What is being asked:
Could you retype exactly the lines running from the line with "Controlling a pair" to the end of the data, both included, and nothing else?

Data provided:
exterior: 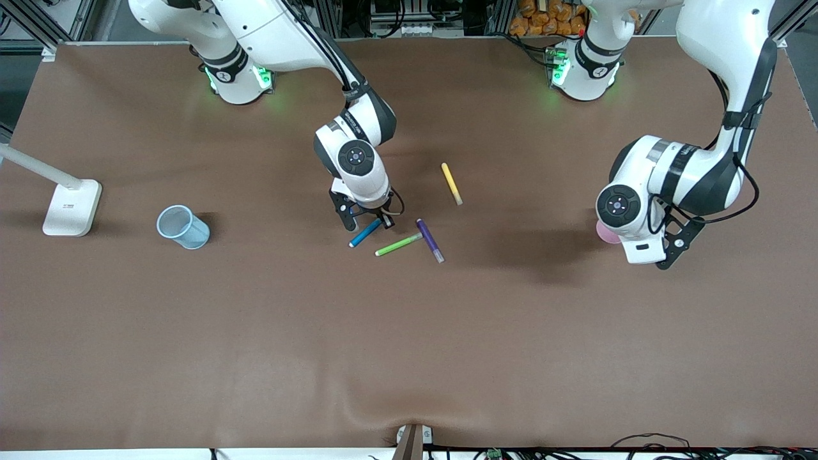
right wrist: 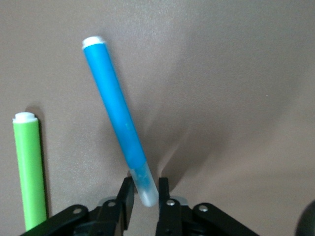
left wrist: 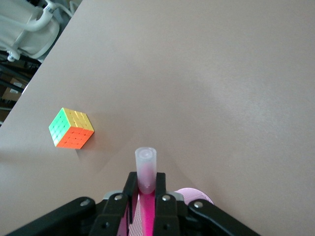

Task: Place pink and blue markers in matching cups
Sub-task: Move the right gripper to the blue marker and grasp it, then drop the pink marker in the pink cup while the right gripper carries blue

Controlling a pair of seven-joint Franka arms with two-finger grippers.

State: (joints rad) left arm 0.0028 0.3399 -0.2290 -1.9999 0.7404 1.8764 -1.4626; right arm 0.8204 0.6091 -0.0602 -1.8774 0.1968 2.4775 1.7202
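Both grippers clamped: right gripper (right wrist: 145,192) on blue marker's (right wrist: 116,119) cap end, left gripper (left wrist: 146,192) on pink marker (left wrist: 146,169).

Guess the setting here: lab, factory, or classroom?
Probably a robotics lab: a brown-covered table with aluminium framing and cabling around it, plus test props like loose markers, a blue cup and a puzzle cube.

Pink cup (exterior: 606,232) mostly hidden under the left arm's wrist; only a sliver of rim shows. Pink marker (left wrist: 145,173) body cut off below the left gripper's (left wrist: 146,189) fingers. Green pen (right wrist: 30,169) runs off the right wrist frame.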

Output below:
Controlling a pair of seven-joint Franka arms with two-finger grippers.

State: (joints rad) left arm 0.0028 0.3399 -0.2290 -1.9999 0.7404 1.8764 -1.4626; right arm 0.8204 0.6091 -0.0602 -1.8774 0.1968 2.4775 1.7202
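Both grippers clamped: right gripper (right wrist: 145,192) on blue marker's (right wrist: 116,119) cap end, left gripper (left wrist: 146,192) on pink marker (left wrist: 146,169).

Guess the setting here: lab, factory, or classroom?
Probably a robotics lab: a brown-covered table with aluminium framing and cabling around it, plus test props like loose markers, a blue cup and a puzzle cube.

Pink cup (exterior: 606,232) mostly hidden under the left arm's wrist; only a sliver of rim shows. Pink marker (left wrist: 145,173) body cut off below the left gripper's (left wrist: 146,189) fingers. Green pen (right wrist: 30,169) runs off the right wrist frame.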

No additional answer text is required.